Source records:
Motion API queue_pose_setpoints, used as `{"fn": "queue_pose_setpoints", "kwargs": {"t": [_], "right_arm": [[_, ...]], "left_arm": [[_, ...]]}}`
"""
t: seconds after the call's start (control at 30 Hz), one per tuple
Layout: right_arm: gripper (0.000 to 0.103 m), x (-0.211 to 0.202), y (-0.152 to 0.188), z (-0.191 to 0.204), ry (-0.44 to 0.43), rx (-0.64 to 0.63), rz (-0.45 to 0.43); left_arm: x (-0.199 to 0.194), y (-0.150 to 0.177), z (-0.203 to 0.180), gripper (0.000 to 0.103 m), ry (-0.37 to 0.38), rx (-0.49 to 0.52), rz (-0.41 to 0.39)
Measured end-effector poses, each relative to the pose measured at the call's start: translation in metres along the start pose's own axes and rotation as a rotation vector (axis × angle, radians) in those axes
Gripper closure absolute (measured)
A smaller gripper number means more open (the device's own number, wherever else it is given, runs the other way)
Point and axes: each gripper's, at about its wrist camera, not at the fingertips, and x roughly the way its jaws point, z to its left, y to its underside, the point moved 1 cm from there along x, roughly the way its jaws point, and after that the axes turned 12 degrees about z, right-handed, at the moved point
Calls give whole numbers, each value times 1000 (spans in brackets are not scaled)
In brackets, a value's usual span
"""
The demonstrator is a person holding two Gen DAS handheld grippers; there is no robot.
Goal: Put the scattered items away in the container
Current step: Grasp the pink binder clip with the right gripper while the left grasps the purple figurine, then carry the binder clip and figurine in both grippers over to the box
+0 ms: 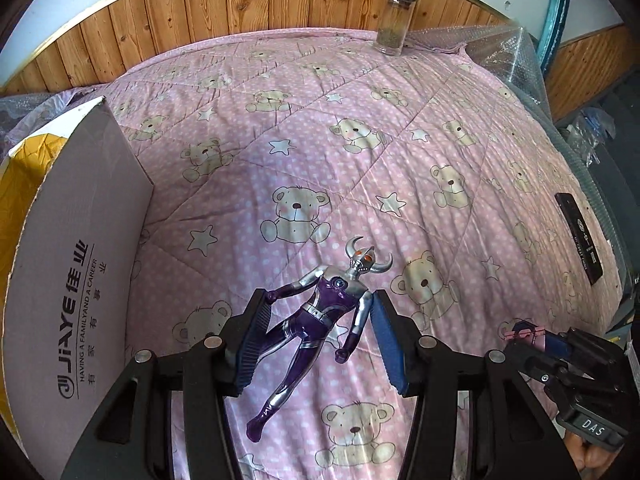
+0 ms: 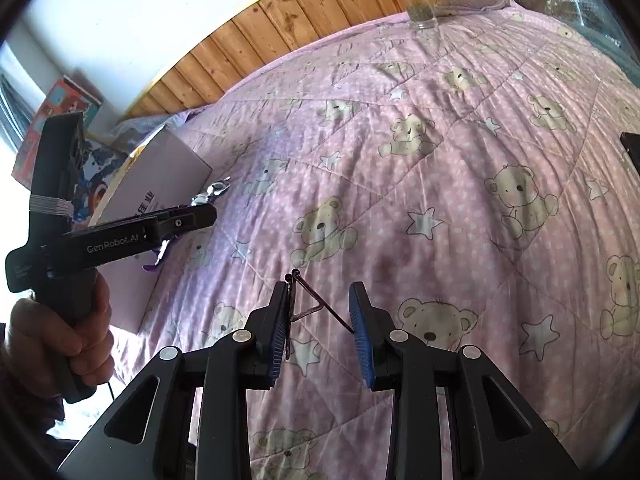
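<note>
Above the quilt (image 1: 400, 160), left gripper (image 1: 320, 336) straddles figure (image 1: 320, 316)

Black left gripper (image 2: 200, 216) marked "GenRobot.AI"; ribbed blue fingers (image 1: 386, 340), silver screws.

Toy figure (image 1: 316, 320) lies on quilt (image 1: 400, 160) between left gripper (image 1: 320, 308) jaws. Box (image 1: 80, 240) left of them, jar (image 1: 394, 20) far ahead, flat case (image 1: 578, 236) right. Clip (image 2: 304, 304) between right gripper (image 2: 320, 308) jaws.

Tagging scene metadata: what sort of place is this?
Probably a bedroom: a pink bear-print quilt covers a bed against a wood-panelled wall, with a toy figure lying on it.
</note>
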Motion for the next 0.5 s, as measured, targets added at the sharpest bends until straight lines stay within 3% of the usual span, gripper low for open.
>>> {"fn": "queue_pose_setpoints", "kwargs": {"t": [0.5], "right_arm": [[71, -22, 26, 60, 55, -95, -32]], "left_arm": [[-61, 50, 14, 50, 67, -28, -116]]}}
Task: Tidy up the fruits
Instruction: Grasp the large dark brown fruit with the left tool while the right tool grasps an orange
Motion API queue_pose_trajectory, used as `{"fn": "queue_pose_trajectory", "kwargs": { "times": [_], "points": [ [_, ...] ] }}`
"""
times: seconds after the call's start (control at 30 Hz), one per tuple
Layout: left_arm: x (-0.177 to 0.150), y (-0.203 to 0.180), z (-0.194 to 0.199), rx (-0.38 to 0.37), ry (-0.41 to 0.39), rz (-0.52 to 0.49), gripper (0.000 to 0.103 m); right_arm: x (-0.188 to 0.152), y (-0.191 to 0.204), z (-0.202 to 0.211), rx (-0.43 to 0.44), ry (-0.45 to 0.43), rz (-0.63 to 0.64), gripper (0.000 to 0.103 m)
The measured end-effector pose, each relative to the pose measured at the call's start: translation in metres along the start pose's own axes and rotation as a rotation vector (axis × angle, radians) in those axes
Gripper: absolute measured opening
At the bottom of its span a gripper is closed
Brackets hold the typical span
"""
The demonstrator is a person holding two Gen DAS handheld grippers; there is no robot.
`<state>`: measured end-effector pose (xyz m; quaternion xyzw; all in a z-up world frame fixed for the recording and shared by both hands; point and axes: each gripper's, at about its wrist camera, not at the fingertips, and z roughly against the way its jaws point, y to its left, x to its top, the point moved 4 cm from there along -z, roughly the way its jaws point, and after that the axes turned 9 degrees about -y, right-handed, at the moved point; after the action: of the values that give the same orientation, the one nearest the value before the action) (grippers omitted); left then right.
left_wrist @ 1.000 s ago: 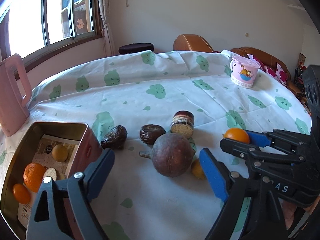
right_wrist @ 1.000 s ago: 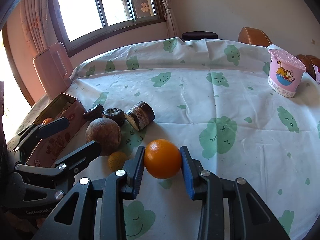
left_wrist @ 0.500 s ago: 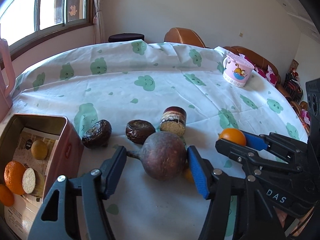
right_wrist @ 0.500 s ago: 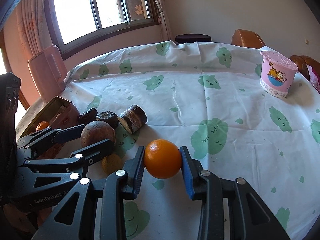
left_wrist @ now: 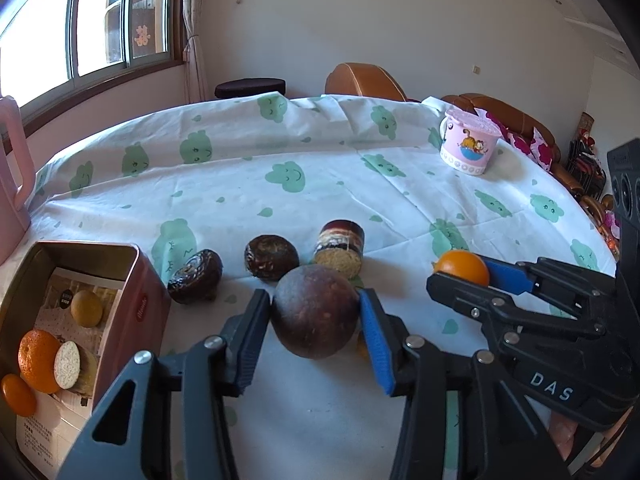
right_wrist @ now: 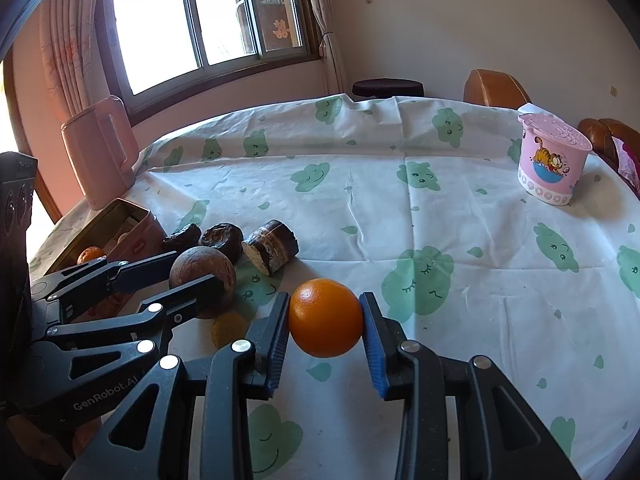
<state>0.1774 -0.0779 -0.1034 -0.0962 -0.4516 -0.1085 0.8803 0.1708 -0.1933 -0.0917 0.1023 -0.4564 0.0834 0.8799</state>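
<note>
My left gripper (left_wrist: 316, 320) is shut on a big round brown fruit (left_wrist: 315, 312), which also shows in the right wrist view (right_wrist: 200, 268). My right gripper (right_wrist: 325, 320) is shut on an orange (right_wrist: 325, 317), seen in the left wrist view (left_wrist: 462, 267) to the right. A pink tin box (left_wrist: 136, 304) at the left holds an orange (left_wrist: 36, 354), a yellow fruit (left_wrist: 86, 308) and other pieces. A small yellow fruit (right_wrist: 228, 328) lies on the cloth between the grippers.
Two dark pastries (left_wrist: 195, 276) (left_wrist: 271, 257) and a cake roll slice (left_wrist: 340, 247) lie behind the brown fruit. A pink cartoon cup (left_wrist: 468, 144) stands far right. A pink jug (right_wrist: 100, 152) stands behind the tin. The table has a cloud-print cloth (right_wrist: 400, 200).
My left gripper moved forward around the brown fruit and closed on it. My right gripper still holds the orange in about the same place.
</note>
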Motion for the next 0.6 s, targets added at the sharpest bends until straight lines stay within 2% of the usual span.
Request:
{"fn": "queue_pose_trajectory", "kwargs": {
  "times": [0.03, 0.1, 0.2, 0.23, 0.3, 0.6],
  "points": [
    [-0.001, 0.000, -0.003, 0.006, 0.017, 0.001, 0.056, 0.000, 0.000, 0.000, 0.000, 0.000, 0.000, 0.037],
    [-0.004, 0.004, -0.010, 0.005, 0.055, 0.025, 0.060, 0.000, 0.000, 0.001, 0.000, -0.001, 0.001, 0.037],
    [-0.007, 0.014, -0.016, -0.037, 0.087, 0.091, 0.059, 0.000, 0.001, 0.001, 0.000, -0.003, 0.001, 0.037],
    [-0.008, 0.016, -0.018, -0.045, 0.098, 0.108, 0.054, 0.000, 0.001, 0.001, 0.001, -0.003, 0.001, 0.037],
    [-0.008, 0.017, -0.016, -0.060, 0.092, 0.120, 0.047, 0.000, 0.001, 0.001, 0.002, -0.004, 0.001, 0.037],
    [-0.002, 0.017, -0.003, -0.039, 0.015, 0.114, 0.047, 0.001, 0.002, 0.005, 0.006, -0.022, 0.003, 0.037]
  ]
}}
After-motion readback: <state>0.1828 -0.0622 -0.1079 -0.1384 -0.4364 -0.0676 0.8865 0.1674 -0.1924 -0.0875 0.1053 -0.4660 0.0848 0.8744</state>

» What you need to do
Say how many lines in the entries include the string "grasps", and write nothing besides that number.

» Solution below
2